Après la dévastation des îles des Antilles par l’ouragan Irma, les journalistes n’ont pas manqué de souligner le retour des touristes québécois à l’aéroport de Montréal. C’était vraiment touchant de voir tous ces gens s’embrasser en famille, convaincus d’avoir échappé à une mort certaine… De retour de ces clubs de vacances, où ils se sont fait servir par des larbins dix fois moins payés qu’eux, ils n’ont rien trouvé de mieux à faire que de pleurer et crier devant les caméras, allant même jusqu’à se plaindre des autorités canadiennes qui auraient mal gérer la « crise ». Comme si le Canada avait pour mission d’affréter des avions pour venir au secours des touristes avinés. Comme si le Canada pouvait se poser sans autorisation sur une piste d’aéroport en territoire étranger. Ce n’est pas si simple, vous savez. Mais les Français l’ont fait, eux, me direz-vous. Les Anglais et les Néerlandais aussi. Ces îles leur appartiennent… Je sais que vous le regrettez, mais le Canada, ce beau et grand pays, n’a malheureusement pas de colonies outremer… Sans doute parce que nous étions nous-mêmes une colonie pendant plus de deux cents ans. Française d’abord, britannique ensuite. Mais le colonialisme, aujourd’hui, a pris une nouvelle forme qui le rend tout aussi vivant, et la propension de ces touristes à jouer les pachas dans les mers du sud en constitue un exemple éloquent.
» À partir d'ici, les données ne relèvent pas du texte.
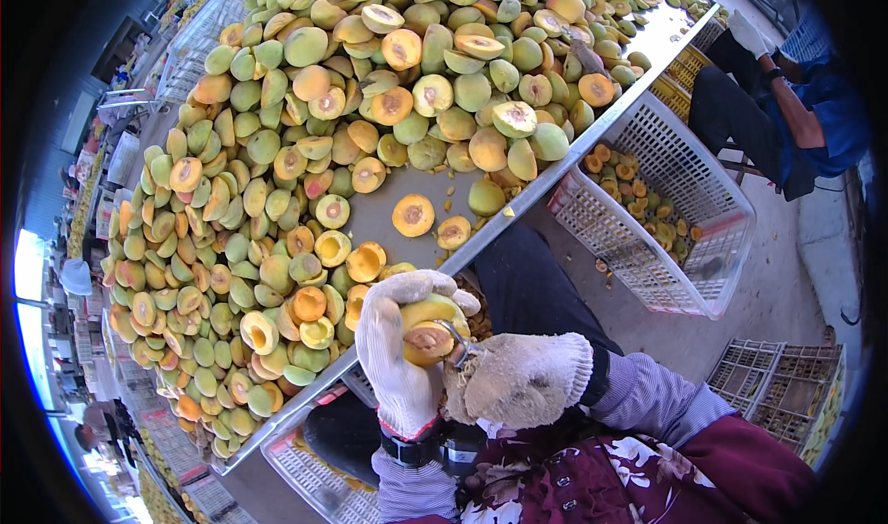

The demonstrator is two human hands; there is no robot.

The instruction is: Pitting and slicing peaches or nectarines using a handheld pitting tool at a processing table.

Les journalistes aiment bien jouer la carte de l’émotion en structurant leurs reportages comme une mise en scène d’une pièce de théâtre. Il est vrai qu’il est moins coûteux de se déplacer à l’aéroport que d’aller voir sur place ce qu’il advient de ceux qui restent…

Parce que c’est là que le bât blesse… Que fait-on de ceux qui restent ? À l’exception d’un billet dans Le Devoir, je n’ai pas entendu une seule personne s’inquiéter de ceux qui sont restés sur place, de ceux qui, de toute façon, n’avaient nulle part où aller… Pas une qui se soit inquiétée du garçon qui lui servait son cocktail au bord de la piscine. Je ne sais pas pour vous, mais moi j’éprouve un profond malaise devant un tel manque de générosité, de compassion, d’empathie envers ses semblables. Avec leurs larmes indécentes, ils ont surtout montré à la face du monde leur égoïsme fondamental. Moi, qui suis comme eux de ce pays, j’ai honte pour eux, j’ai honte pour nous.